The unicorn biotechnology startup Xaira Therapeutics, co-founded by 2024 Nobel Prize winner David Baker, has released what it claims is the largest public genome-wide Perturb-seq dataset to date. Freely available, the data is available as a 520 GB download and comes with an associated pre-print.
Comprising eight million cells, the X-Atlas/Orion dataset dwarfs previous public releases, which typically contained fewer than one million cells. This represents an eight-fold jump in the scale of data available for training biological AI models. In addition, the dataset features more than 16,000 unique molecular identifiers (UMIs) per cell. That represents a sequencing depth nearly 10 times greater than other major atlases, thus enabling researchers to detect subtle biological changes from an array of genetic perturbations.

This diagram outlines Xaira’s industrialized Perturb-seq platform. The new workflow (B) improves on standard methods (A) by using chemical fixation, cryopreservation, and automation to enable large-scale screens, which are then processed by a computational pipeline (C). Credit: Huang et al., bioRxiv (2025)

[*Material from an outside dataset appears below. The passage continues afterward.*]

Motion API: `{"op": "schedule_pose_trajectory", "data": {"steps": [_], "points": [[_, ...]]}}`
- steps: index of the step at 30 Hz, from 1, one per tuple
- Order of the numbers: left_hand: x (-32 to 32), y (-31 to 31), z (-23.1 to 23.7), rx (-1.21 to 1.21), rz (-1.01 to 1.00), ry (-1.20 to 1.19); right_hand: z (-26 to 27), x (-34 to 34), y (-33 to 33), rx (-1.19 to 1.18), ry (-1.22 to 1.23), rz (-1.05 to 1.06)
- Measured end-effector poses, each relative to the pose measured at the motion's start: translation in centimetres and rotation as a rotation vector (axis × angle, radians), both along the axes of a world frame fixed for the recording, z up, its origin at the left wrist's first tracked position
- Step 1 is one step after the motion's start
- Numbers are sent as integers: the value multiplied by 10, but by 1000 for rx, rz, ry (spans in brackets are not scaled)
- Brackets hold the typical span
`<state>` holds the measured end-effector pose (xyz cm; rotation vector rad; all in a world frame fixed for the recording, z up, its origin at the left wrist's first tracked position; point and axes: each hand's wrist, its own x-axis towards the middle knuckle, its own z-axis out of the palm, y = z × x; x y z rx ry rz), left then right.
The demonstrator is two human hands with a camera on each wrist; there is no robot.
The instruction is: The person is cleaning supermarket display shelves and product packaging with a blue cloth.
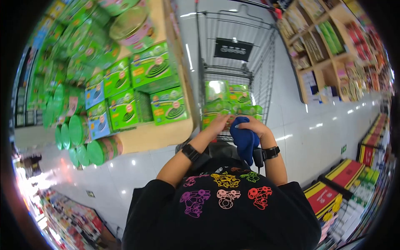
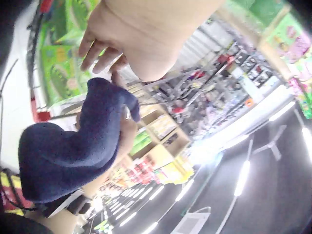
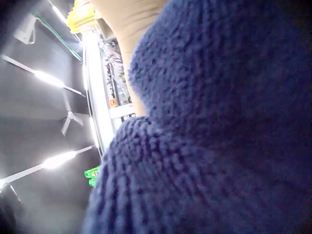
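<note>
A dark blue knitted cloth (image 1: 243, 139) hangs in folds from my right hand (image 1: 255, 126), which grips it near its upper end. In the right wrist view the ribbed cloth (image 3: 209, 122) fills most of the picture and hides the fingers. My left hand (image 1: 222, 122) is beside it, fingers loosely extended and holding nothing; in the left wrist view the left hand's fingertips are close to the top of the cloth (image 2: 83, 146). Just beyond both hands, several green mosquito coil boxes (image 1: 239, 95) lie in a shopping cart (image 1: 261, 66).
To the left, a wooden display stand (image 1: 156, 137) holds more green coil boxes (image 1: 168, 106) and green-lidded tubs (image 1: 96, 152). At the right stands a wooden shelf (image 1: 323, 71) of packaged goods. Red-and-yellow display stacks (image 1: 346, 173) line the lower right of the tiled floor (image 1: 287, 121).
</note>
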<state>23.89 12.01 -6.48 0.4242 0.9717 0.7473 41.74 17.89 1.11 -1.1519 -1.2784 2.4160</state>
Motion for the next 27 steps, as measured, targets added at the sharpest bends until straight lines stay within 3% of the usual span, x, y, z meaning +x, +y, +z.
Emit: {"op": "schedule_pose_trajectory", "data": {"steps": [2,4,6,9,12,13,16,20,23,27], "points": [[-46,-16,38,138,303,380,-3,-42,6,-121,10,25],[-98,-42,30,154,528,498,-11,-86,4,-131,45,13],[-143,-75,25,-9,587,829,-25,-126,3,-35,-40,108],[-175,-117,14,-223,797,721,-23,-177,-4,122,-242,170],[-190,-129,11,-414,768,851,-34,-212,-13,195,-380,174],[-195,-141,-39,-252,868,942,-41,-219,-18,233,-407,179],[-208,-131,-18,6,594,734,-22,-237,-34,230,-352,121],[-207,-122,-36,88,545,761,-51,-240,-46,240,-351,17],[-206,-129,-60,233,409,1112,-43,-242,-67,251,-406,-74],[-213,-139,-18,115,295,1025,-32,-238,-90,202,-387,-167]]}}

“This industrialized platform and the Orion dataset will empower scientists to build more predictive models of complex biology,” said Ci Chu, vice president of early discovery at Xaira and senior author of the preprint, in a statement. He added:
We believe this will help us better understand disease biology and discover drug targets.
One of the most significant advances in the data may be Xaira’s underlying method for detecting dose-dependent genetic effects. Rather than viewing gene knockdowns as simple on-off switches, the standard approach in the field, the company’s researchers discovered they could track the amount of single guide RNA (sgRNA) in each cell to gauge precisely how much a gene’s activity has been dialed down. This transforms what was once a binary readout into a detailed spectrum of genetic activity. As the authors state in the preprint, “By treating perturbation as a continuous variable, our approach offers a more refined framework to enhance the predictive power and biological insight of future causal models.” This promises to dramatically improve researchers’ ability to predict how cells will respond to different interventions.